Posted: 13th September 2024
Happy Friday everyone, this is Lucy Jordan with some of this week’s environmental news.
Scientists warned that methane emissions are rising more rapidly than ever before, risking climate goals. The AP reported that the study found that in 2020, the last year data was available, 608 million metric tonnes of methane were released, an increase of 12% from 2000.
The High Court ruled today to block the UK’s first new planned coalmine in 30 years.
The decision comes in the wake of a crucial supreme court decision in June against a new oil well in Surrey, which ruled that climate impacts must be taken into account when considering whether new fossil fuel projects may proceed.
West Cumbria Mining (WCM) had claimed it could build a “unique” net zero mine in Whitehaven, by relying on overseas offsets. The previous Conservative government had approved the plan in December 2022. But Friends of the Earth had argued that permission for the mine did not consider the environmental impact of burning coal.
In his judgement, Mr Justice Holgate said: “The assumption that the proposed mine would not produce a net increase in greenhouse gas emissions, or would be a net zero mine, is legally flawed.”
The huge US toxic fire shrouded in secrecy
The Guardian has an excellent investigation into the health impacts of an accident at a Marathon refinery in Louisiana. The facility is located on a stretch of the Mississippi River between New Orleans and Baton Rouge dubbed “Cancer Alley” due to the elevated rates of disease linked to its many industrial sites.
When a resident saw plumes of smoke billowing from the refinery – the third largest in the US – last August, she was initially told not to worry, and that there was no need to evacuate. But by this point, the facility had been leaking for more than 13 hours. A tank of naphtha, a flammable hydrocarbon liquid, had been on fire for over an hour and a state official had recorded alarmingly high amounts of toxic air pollutants at the refinery’s perimeter.
Marathon and the local government said that there were “no offsite impacts” detected during the four-day episode. With research group Forensic Architecture, the Guardian meticulously interrogated this claim, pitting it against the experiences of residents and evidence pieced together from 911 calls, air quality data, photos and videos, 3D simulations, medical records and internal emails.
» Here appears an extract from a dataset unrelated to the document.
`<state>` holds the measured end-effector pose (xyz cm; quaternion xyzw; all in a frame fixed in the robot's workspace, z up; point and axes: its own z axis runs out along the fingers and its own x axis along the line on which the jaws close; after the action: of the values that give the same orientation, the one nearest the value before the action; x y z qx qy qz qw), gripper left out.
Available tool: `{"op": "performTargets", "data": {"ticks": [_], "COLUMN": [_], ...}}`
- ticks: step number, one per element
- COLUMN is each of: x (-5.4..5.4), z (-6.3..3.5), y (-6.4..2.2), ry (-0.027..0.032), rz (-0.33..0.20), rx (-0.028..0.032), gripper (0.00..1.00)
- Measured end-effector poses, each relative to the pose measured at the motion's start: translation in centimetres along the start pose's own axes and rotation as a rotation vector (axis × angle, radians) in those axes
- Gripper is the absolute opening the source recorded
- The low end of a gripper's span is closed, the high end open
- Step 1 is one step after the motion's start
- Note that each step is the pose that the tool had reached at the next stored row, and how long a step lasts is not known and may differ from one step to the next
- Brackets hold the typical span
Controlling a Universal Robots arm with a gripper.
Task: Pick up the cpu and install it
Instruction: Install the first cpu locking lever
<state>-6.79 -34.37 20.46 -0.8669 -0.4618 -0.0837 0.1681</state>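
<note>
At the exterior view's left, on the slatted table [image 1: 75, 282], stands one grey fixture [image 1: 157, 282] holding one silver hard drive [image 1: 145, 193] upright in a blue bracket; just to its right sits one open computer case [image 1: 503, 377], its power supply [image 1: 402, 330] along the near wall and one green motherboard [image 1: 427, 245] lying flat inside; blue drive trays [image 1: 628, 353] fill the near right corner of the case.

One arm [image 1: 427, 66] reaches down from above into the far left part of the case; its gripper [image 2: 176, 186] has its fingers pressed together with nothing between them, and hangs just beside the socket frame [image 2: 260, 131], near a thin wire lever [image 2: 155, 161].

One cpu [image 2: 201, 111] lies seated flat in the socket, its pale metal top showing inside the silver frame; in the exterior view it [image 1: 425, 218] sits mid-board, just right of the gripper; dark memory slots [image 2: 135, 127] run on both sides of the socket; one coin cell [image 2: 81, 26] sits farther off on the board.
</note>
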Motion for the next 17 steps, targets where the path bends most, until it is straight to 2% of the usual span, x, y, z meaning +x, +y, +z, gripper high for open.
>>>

Residents told the Guardian that the incident speaks to an entrenched culture of secrecy around industry’s impacts in the region, and the impotence they feel in the face of industry’s political clout.
Over the next month those of you in London or Leicester will have the opportunity to catch the Underwater Photographer of the Year exhibition. From orcas and seals to gobis and brittlestars, this exhibition reminds us of the spectacular, other-worldly beauty below the waves, and its vulnerability to human impacts.
I also enjoyed this Bill McKibben piece (£) on addressing climate change and biodiversity collapse at the same time, by sowing spare land on solar farms with wildflowers to encourage pollinators.